Today, on the centenary of her birth, there is no doubt: Amália Rodrigues made a huge difference. In fado, in the world of entertainment and even in her personal life. A life that, we need to remember, started during the Estado Novo period and, therefore, in a very conservative atmosphere.
Amália innovated fado in various ways. On costumes she would wear in her performances as they were totally black, contrasting with that was used by other artists of that time. They would also wore a black robe, but always with colourful dresses underneath; and also on the way she sang fado.
Amália brought great portuguese poets to the genre, singing poems by Camões, by David Mourão Ferreira, Pedro Homem de Melo, Alain Oulman, among many others, and gave a new life to the so-called fado-song, such as the “Fado of Jealousy” or “The Seagull“. Purists would state that was not real fado, yet, today, it is perceived as emblematic.
The criticism she received for introducing Camões into her repertoire shows not only her ability to take risks, but also how independent she was while deciding what, as we call it in economic language, her final product would be. On the other hand, the way these choices influenced the current way of singing and listening to fado is proof that Amália was a visionary and that her charism is everlasting.
The singer also showed a capacity to adapt to her audience (or as we would call it, to the market). An example of this is the fact that the most international Portuguese artist spoke several languages. Not only she was taking the Portuguese language and poets worldwide, but she would also sing local songs, conquering even more audiences across borders. Also, despite the brand image she was cultivating, she made an exception to the usual black of her garments, when, at the Hollywood Bowl in Los Angeles, USA, in 1966, she dressed in bright colours.

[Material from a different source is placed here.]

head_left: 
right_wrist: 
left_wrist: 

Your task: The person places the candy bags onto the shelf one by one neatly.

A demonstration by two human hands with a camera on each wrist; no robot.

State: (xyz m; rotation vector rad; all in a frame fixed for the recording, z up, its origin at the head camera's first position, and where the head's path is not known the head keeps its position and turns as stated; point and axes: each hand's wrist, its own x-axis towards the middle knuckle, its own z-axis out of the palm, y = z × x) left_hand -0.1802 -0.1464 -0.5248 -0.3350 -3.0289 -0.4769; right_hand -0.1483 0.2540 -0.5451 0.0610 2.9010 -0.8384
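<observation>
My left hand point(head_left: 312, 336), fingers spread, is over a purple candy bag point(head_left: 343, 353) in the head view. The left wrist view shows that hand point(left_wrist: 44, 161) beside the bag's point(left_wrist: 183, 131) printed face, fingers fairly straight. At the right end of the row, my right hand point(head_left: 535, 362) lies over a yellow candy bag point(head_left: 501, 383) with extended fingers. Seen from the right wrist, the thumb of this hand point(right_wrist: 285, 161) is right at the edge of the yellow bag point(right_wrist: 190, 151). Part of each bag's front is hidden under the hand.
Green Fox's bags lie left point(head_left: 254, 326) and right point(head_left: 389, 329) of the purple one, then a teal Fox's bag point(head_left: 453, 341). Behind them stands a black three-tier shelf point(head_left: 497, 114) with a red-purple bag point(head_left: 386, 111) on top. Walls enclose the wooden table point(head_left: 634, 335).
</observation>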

After all, the artist, 158 centimetres tall, could not go unnoticed in the midst of all those orchestra musicians wearing dark gala coats that were playing with her.
We celebrate her birthday today, July 23rd, because it’s the day she was registered. In fact, Amália’s true birth date remains a mystery. She was told by her grandmother that she was born with the cherries season (the reason why she had her dining room decorated with cherry drawings). It is known that the cherry season can go from May to July, so uncertain, Amália chose to celebrate on July 1. She had the theory that, because it was the beginning of the month and close to payday, she would receive more gifts. Amália might not be an entrepreneur, but one thing is certain, she knew how to capitalize her circumstances.